- **Work instruction**: Only the lines below, from the one with "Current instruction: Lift" through the one with "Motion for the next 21", are to be written out, exactly.

- **Entries supplied**:

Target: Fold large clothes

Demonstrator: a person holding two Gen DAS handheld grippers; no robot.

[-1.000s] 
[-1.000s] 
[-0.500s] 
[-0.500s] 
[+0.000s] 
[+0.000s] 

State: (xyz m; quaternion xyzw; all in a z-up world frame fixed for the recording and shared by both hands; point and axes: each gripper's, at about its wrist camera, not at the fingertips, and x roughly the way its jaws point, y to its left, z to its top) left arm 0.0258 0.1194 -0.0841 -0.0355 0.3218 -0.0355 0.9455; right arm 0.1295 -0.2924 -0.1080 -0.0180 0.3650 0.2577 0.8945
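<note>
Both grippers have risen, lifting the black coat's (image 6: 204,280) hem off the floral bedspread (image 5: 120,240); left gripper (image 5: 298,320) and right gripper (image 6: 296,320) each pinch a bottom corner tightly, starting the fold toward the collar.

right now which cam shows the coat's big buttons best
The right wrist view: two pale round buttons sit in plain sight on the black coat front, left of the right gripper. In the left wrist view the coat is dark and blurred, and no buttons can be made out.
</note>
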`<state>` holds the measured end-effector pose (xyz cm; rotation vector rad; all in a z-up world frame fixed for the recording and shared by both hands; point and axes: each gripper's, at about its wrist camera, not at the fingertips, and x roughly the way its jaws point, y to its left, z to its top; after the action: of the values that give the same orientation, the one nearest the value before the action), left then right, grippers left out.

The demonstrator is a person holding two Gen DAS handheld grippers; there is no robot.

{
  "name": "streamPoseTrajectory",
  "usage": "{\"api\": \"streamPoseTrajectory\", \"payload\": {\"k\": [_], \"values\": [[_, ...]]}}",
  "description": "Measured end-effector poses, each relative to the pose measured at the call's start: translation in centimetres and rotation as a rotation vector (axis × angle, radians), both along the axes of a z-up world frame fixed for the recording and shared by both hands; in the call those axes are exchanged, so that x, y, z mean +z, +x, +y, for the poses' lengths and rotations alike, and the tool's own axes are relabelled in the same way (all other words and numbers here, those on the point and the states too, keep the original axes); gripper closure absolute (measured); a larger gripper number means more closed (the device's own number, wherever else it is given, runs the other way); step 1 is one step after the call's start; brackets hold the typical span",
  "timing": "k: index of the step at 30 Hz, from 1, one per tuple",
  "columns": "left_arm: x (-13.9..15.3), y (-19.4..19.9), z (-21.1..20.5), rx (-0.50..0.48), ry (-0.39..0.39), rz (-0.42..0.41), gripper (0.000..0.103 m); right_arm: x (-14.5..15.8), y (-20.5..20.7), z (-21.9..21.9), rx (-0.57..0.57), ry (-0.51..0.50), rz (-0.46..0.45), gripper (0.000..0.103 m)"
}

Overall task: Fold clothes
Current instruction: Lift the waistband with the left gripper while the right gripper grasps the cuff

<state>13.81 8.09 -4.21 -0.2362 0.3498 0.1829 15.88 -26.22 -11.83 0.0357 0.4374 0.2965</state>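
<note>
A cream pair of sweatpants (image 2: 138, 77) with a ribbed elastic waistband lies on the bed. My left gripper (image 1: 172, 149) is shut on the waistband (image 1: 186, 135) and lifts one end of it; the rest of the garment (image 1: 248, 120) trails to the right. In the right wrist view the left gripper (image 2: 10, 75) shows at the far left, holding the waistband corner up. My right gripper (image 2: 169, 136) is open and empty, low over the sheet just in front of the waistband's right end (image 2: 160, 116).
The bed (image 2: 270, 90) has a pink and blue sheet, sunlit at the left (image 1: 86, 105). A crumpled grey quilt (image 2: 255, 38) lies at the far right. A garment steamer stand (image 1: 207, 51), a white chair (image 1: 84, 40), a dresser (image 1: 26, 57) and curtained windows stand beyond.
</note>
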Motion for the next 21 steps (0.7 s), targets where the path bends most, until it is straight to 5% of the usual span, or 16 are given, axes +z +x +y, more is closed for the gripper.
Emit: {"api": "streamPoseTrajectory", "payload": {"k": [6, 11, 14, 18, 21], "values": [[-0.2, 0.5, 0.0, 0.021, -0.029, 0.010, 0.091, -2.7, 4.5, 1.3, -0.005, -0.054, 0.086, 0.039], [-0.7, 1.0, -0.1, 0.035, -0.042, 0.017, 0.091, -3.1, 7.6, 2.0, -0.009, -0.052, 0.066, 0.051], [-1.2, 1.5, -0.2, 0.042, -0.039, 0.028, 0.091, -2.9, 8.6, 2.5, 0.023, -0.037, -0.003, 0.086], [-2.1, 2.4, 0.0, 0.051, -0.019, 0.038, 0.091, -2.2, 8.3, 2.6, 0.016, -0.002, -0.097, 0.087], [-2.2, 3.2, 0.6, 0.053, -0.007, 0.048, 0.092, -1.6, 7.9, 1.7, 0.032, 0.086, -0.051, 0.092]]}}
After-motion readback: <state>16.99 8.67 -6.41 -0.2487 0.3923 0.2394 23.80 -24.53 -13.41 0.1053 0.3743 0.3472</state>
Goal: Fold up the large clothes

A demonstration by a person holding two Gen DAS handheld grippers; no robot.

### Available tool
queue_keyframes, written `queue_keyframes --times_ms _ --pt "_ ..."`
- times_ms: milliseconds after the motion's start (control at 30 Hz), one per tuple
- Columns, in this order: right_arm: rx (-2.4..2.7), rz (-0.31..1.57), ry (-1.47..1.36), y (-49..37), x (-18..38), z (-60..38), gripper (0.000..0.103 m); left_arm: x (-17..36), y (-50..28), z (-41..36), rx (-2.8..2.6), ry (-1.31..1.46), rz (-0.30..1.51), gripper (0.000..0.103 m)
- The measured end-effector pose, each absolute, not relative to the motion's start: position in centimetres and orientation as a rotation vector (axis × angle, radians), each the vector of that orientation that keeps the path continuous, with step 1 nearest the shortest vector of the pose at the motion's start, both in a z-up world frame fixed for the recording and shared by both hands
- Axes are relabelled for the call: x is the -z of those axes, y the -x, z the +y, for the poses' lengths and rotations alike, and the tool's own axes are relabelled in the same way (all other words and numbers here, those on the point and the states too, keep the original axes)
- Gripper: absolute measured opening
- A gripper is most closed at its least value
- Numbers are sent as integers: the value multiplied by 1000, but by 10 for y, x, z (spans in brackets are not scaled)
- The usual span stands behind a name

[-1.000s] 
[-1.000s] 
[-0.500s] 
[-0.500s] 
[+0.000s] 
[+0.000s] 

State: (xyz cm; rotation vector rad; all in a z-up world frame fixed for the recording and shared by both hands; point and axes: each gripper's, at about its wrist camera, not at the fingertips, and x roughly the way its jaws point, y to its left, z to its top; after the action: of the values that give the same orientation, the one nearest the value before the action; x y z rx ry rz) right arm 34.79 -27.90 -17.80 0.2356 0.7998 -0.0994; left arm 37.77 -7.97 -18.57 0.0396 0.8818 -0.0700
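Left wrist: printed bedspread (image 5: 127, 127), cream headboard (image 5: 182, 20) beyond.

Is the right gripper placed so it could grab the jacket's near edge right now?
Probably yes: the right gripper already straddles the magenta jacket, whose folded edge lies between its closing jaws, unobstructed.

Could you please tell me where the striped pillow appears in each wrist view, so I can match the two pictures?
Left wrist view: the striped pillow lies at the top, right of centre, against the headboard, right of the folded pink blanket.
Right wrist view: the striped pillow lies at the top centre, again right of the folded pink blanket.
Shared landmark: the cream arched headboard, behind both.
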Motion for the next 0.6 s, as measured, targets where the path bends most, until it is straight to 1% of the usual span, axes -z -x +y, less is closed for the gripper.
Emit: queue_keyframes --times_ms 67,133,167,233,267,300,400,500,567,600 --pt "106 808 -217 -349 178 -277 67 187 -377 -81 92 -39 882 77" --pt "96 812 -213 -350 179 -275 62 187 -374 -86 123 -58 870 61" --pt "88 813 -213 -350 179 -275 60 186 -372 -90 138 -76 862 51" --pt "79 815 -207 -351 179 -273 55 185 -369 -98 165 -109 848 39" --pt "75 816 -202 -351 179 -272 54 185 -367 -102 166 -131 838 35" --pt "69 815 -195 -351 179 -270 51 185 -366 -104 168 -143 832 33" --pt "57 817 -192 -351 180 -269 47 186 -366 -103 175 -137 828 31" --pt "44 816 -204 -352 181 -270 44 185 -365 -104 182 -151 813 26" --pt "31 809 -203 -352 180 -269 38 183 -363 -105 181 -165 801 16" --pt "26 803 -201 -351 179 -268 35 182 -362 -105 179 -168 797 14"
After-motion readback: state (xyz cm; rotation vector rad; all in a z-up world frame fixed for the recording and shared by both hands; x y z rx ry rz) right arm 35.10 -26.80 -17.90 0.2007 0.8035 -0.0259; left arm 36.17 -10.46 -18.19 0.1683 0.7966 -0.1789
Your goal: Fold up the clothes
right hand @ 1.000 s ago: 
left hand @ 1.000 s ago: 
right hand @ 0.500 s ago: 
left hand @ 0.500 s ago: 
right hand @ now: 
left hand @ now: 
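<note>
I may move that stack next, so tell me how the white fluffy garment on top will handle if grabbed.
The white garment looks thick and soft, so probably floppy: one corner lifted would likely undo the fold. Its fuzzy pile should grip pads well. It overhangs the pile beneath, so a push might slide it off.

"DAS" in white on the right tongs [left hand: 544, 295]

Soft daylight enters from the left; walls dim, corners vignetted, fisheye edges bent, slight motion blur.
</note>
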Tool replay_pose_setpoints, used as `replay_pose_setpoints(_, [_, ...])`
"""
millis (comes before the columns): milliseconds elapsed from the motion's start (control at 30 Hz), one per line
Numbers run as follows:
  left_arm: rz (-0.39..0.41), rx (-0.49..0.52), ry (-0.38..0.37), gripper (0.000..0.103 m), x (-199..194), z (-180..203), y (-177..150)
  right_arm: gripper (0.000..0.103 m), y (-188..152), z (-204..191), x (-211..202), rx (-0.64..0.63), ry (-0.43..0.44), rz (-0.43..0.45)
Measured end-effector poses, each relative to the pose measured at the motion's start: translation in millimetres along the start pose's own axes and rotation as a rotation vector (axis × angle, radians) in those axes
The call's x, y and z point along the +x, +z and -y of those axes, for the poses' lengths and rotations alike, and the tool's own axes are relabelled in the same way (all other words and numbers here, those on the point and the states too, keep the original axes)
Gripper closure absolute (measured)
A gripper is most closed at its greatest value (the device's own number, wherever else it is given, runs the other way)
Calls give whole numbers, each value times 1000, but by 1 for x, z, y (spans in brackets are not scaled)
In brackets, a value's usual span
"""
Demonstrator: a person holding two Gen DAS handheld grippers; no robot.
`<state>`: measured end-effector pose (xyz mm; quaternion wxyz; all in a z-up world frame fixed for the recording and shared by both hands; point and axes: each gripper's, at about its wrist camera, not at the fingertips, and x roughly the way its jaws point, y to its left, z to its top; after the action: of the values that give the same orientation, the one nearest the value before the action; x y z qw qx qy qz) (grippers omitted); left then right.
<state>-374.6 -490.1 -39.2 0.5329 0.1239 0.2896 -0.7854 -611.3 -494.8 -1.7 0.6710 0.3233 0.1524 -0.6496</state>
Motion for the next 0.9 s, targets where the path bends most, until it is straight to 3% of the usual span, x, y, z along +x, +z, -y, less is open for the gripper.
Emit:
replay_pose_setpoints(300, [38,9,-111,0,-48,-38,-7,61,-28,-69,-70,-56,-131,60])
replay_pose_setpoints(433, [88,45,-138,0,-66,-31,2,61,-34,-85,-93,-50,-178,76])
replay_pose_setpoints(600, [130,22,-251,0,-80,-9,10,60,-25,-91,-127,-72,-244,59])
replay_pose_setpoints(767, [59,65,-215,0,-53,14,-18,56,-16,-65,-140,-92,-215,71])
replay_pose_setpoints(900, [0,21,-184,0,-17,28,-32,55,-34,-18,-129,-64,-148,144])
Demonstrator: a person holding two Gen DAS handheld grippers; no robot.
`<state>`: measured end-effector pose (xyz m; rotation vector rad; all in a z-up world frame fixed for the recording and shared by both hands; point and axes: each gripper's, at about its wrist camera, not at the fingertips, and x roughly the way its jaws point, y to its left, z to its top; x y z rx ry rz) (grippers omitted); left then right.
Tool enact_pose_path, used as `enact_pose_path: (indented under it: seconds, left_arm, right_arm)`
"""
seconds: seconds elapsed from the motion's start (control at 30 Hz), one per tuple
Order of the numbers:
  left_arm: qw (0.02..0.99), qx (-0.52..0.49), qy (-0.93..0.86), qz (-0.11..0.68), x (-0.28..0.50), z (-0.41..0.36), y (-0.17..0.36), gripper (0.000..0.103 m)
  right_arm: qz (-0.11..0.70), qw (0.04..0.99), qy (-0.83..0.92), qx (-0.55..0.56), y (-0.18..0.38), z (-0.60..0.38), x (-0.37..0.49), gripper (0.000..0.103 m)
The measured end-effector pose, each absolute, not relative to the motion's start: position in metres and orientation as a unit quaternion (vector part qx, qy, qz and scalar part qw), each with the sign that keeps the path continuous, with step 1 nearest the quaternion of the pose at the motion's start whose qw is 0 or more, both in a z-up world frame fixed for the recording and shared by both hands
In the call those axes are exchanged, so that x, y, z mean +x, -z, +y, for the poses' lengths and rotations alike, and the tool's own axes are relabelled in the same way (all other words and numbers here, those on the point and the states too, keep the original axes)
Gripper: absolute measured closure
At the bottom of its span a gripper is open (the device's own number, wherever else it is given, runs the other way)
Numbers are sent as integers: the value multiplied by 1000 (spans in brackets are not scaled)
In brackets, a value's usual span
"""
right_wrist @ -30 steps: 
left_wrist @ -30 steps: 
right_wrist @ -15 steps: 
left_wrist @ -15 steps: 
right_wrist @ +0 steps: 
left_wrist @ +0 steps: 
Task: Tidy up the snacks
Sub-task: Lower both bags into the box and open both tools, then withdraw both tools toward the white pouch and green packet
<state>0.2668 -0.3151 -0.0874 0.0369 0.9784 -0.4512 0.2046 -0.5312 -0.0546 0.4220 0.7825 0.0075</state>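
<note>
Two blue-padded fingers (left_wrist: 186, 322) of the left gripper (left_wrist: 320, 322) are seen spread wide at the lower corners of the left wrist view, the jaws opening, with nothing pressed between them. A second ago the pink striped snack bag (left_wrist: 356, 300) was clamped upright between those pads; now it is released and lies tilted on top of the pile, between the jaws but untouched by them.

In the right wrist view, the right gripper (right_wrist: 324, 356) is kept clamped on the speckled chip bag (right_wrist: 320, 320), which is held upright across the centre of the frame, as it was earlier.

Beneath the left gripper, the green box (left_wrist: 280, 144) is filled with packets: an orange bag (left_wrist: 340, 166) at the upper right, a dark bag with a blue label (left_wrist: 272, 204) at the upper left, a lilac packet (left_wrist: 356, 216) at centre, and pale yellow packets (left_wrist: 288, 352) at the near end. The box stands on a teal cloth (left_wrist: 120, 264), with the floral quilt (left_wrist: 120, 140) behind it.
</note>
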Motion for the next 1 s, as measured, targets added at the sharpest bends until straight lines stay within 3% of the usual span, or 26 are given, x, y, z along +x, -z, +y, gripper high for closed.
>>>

- **Result of this task**:
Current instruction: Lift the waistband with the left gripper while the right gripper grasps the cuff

<state>13.81 8.09 -4.21 -0.2362 0.3498 0.1829 15.88 -26.22 -11.83 0.0357 0.4374 0.2965</state>
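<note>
A cream pair of sweatpants (image 2: 138, 77) with a ribbed elastic waistband lies on the bed. My left gripper (image 1: 172, 149) is shut on the waistband (image 1: 186, 135) and lifts one end of it; the rest of the garment (image 1: 248, 120) trails to the right. In the right wrist view the left gripper (image 2: 10, 75) shows at the far left, holding the waistband corner up. My right gripper (image 2: 169, 136) is open and empty, low over the sheet just in front of the waistband's right end (image 2: 160, 116).
The bed (image 2: 270, 90) has a pink and blue sheet, sunlit at the left (image 1: 86, 105). A crumpled grey quilt (image 2: 255, 38) lies at the far right. A garment steamer stand (image 1: 207, 51), a white chair (image 1: 84, 40), a dresser (image 1: 26, 57) and curtained windows stand beyond.
</note>
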Motion for the next 21 steps (0.7 s), targets where the path bends most, until it is straight to 5% of the usual span, or 16 are given, axes +z +x +y, more is closed for the gripper.

This answer has now been given in full.